**WHAT NEEDS TO BE DONE:**
Only the lines containing "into" should appear in the answer, copied from the listing below.

****************

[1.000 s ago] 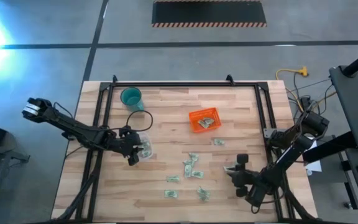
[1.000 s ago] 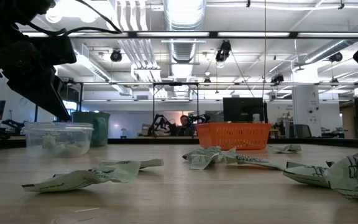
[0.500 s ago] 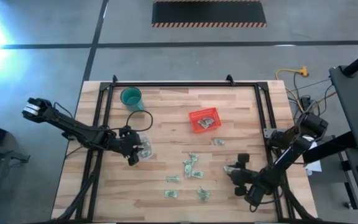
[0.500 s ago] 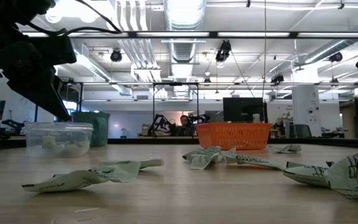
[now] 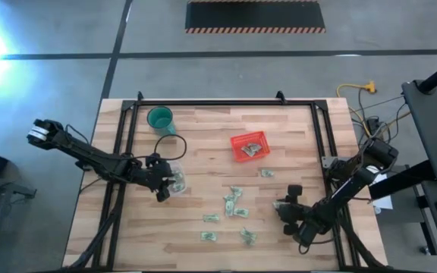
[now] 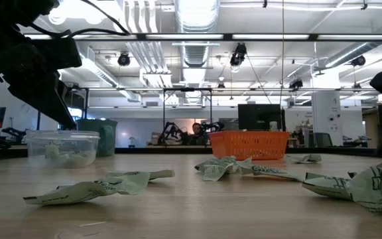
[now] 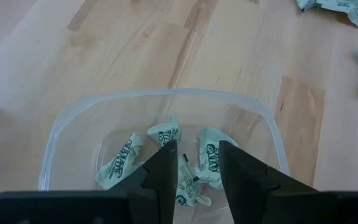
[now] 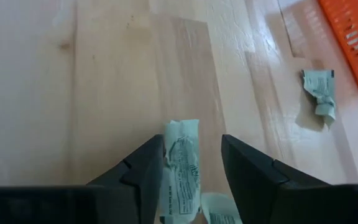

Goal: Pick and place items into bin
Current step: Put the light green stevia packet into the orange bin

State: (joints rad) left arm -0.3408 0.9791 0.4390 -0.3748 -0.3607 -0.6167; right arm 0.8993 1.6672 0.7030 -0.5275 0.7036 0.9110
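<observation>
Right pincer (image 8: pixel 191 163) astride item (image 8: pixel 182 158), bare wood around

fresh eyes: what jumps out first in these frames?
The bright red basket at mid-table, a packet or two already inside, with pale green packets scattered on the wood nearer the front edge. The left gripper hangs open over a clear plastic tub holding several more packets, left of centre. The right gripper, near the front right, straddles one packet with its jaws apart; a teal cup stands at the back left.
</observation>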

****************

**TASK OUTPUT:**
Goal: Pick and place items into bin
Current step: Put the light green stevia packet into the orange bin

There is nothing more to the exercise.